== SUPPLIED RECORDS
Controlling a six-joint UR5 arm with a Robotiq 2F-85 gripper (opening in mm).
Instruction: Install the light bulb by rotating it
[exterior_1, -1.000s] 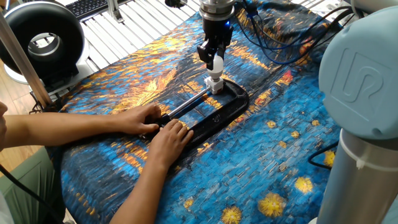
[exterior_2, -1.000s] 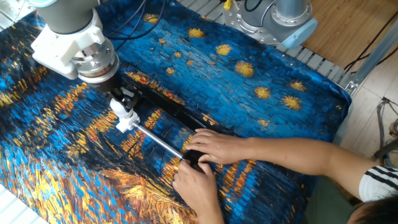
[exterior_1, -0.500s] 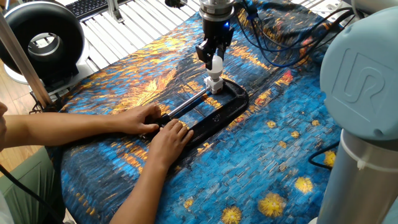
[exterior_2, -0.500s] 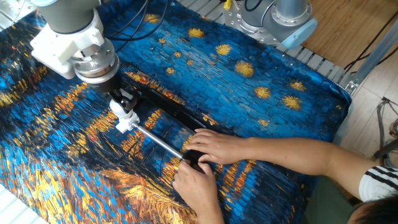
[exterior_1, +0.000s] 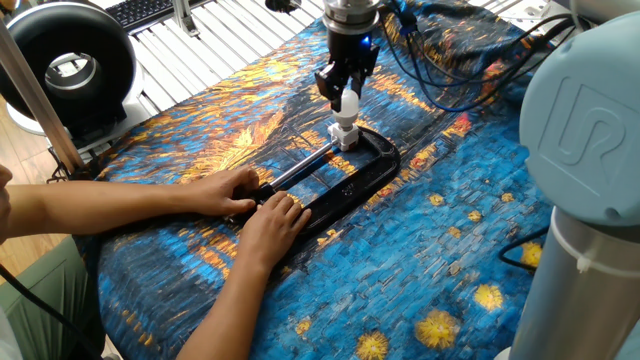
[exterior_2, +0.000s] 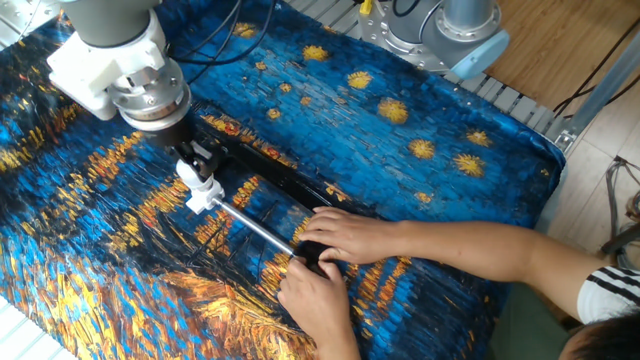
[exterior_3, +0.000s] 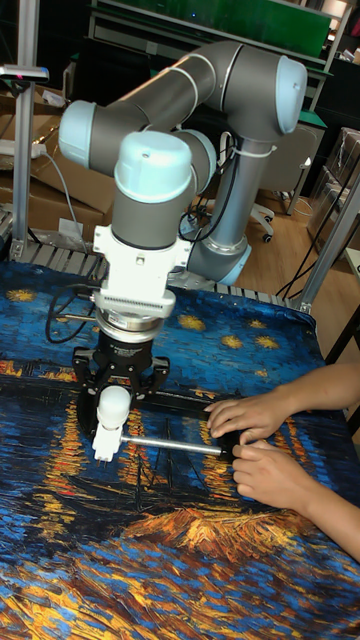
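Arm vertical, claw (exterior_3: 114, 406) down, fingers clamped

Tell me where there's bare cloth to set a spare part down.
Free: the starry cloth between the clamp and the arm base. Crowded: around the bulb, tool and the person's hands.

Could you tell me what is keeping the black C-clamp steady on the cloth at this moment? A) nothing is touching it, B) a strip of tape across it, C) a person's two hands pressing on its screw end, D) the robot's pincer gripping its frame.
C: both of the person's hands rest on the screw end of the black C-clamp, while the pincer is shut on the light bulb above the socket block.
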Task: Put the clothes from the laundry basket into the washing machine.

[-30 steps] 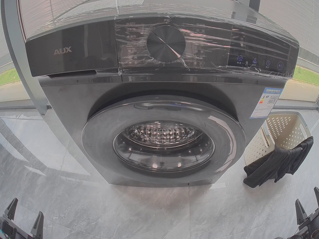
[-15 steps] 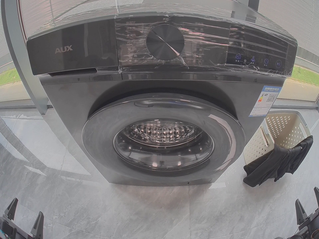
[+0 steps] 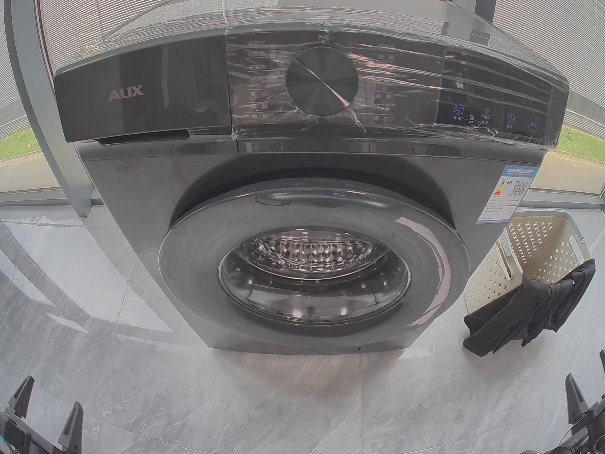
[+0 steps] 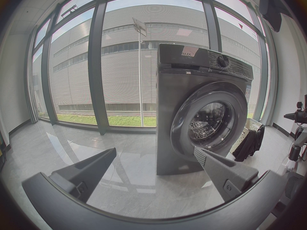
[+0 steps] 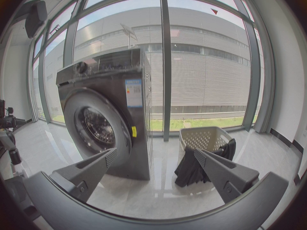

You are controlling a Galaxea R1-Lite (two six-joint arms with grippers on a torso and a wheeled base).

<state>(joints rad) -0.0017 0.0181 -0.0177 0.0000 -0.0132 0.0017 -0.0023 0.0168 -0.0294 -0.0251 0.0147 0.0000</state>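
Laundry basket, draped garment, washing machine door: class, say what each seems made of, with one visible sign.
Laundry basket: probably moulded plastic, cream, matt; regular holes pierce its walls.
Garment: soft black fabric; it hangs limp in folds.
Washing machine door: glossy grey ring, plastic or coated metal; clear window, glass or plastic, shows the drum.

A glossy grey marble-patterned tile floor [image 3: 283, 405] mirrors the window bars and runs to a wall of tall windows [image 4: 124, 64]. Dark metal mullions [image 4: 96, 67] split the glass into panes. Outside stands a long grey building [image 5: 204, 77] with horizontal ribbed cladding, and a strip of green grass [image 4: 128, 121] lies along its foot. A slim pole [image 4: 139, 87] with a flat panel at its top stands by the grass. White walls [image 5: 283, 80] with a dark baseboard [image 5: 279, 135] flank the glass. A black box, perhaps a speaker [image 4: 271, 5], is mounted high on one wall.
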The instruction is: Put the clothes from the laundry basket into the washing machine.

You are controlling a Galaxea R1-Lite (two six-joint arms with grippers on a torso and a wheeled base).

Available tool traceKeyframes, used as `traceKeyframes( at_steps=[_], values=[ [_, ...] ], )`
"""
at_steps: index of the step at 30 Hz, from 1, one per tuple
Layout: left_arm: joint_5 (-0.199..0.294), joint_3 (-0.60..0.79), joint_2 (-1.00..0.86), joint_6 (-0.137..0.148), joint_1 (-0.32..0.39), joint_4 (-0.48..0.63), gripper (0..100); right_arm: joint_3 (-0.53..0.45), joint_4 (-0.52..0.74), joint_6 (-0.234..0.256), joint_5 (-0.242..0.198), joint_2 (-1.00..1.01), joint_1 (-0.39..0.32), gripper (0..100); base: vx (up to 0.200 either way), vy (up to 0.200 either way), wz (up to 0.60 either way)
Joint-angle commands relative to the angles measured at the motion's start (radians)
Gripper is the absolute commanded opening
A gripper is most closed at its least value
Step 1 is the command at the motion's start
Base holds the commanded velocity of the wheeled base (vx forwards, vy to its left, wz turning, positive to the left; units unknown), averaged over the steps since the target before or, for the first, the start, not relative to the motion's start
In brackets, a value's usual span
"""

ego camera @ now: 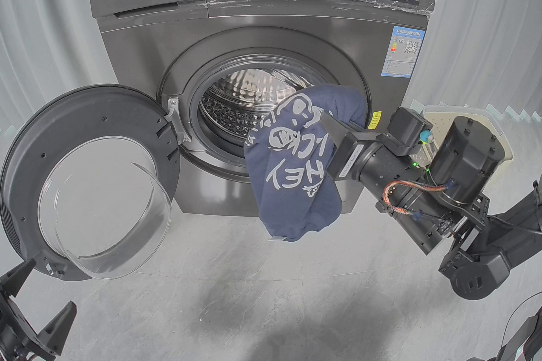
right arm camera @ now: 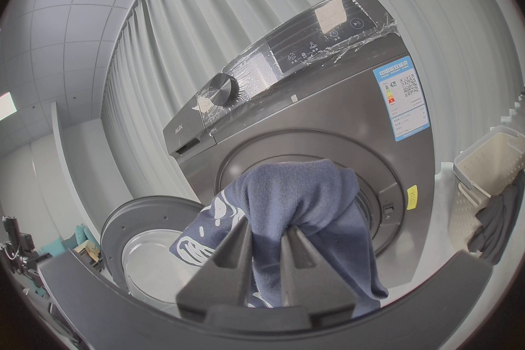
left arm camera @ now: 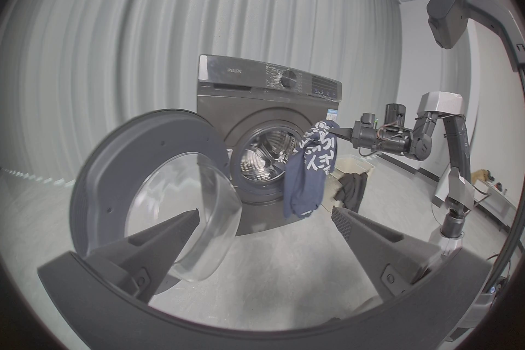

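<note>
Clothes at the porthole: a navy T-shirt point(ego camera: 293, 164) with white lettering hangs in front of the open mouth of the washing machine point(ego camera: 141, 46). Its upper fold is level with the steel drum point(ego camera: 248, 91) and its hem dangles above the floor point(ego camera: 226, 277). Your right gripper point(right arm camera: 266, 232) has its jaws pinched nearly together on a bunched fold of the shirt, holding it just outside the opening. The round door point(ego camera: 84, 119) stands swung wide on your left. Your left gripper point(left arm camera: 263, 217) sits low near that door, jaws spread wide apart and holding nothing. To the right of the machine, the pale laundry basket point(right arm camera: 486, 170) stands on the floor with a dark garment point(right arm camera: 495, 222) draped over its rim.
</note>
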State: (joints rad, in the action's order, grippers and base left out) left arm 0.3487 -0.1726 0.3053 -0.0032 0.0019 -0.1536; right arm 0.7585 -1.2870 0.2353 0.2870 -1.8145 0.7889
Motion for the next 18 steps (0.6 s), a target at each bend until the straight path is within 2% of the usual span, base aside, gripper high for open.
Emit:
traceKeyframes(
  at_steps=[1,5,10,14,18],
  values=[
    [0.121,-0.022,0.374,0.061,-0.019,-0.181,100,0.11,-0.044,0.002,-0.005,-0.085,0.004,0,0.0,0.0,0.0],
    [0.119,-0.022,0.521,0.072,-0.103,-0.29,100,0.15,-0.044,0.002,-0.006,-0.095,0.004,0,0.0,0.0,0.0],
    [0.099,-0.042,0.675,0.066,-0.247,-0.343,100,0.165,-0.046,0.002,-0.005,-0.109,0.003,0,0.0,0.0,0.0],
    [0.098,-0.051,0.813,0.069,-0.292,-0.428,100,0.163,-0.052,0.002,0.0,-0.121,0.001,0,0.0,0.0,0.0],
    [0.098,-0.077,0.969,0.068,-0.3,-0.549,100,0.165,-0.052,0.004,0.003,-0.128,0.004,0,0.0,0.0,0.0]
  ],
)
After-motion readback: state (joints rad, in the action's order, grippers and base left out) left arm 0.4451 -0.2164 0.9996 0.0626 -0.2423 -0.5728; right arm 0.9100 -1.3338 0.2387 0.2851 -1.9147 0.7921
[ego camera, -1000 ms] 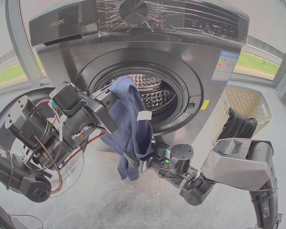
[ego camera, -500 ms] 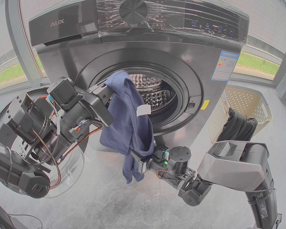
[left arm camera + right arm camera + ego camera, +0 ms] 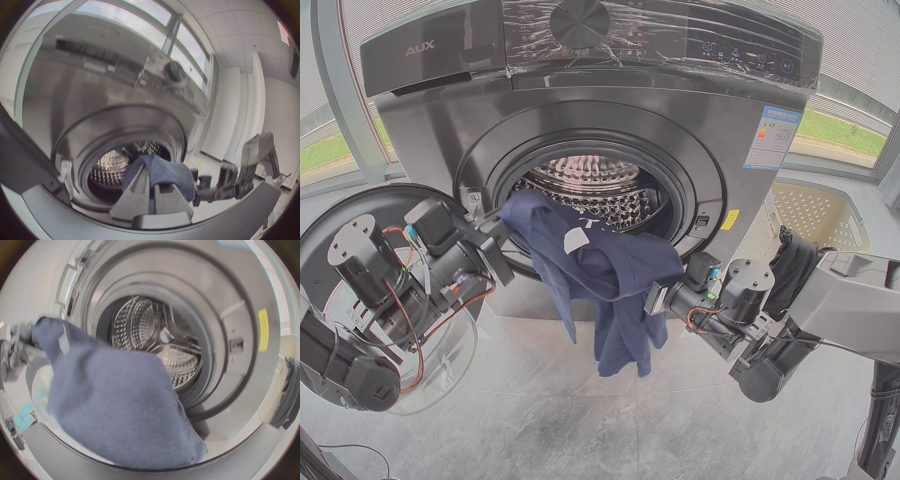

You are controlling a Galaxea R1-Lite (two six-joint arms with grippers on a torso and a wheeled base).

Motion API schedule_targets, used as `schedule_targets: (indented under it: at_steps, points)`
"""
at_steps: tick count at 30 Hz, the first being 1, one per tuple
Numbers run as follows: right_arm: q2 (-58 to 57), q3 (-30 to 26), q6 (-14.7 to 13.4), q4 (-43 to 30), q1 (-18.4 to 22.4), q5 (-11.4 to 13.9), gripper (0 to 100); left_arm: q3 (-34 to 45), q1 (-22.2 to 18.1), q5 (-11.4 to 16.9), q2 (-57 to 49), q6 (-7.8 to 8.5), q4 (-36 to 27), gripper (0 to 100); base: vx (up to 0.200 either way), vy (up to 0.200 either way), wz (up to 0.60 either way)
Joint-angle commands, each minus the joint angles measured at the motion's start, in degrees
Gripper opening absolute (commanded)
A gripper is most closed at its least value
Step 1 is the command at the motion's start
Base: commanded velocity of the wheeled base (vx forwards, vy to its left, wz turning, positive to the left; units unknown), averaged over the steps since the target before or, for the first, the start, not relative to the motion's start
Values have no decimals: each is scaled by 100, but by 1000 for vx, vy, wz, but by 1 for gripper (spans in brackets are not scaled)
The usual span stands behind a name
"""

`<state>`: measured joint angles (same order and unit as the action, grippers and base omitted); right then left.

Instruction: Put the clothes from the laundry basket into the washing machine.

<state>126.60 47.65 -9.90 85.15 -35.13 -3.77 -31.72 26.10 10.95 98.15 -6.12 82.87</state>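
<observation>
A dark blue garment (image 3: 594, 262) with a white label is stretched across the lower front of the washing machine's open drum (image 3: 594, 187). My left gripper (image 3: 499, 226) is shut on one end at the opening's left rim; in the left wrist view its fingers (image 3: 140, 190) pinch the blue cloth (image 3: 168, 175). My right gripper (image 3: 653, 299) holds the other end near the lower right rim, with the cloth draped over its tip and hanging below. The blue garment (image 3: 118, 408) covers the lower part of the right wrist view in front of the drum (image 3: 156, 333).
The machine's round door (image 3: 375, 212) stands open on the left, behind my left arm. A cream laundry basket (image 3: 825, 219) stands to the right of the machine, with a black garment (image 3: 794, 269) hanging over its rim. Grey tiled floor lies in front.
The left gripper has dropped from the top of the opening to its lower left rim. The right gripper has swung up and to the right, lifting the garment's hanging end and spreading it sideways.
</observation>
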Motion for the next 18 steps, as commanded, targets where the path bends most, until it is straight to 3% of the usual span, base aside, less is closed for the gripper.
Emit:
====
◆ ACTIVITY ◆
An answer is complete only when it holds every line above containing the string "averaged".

◆ THE COMPLETED TASK ◆
Base holds the commanded velocity of the wheeled base (vx forwards, vy to its left, wz turning, positive to the left; units unknown), averaged over the steps since the target before or, for the first, the start, not relative to the motion's start
Base: commanded velocity of the wheeled base (vx forwards, vy to its left, wz turning, positive to the left; units unknown), averaged over the steps since the target before or, for the first, the start, not relative to the motion's start

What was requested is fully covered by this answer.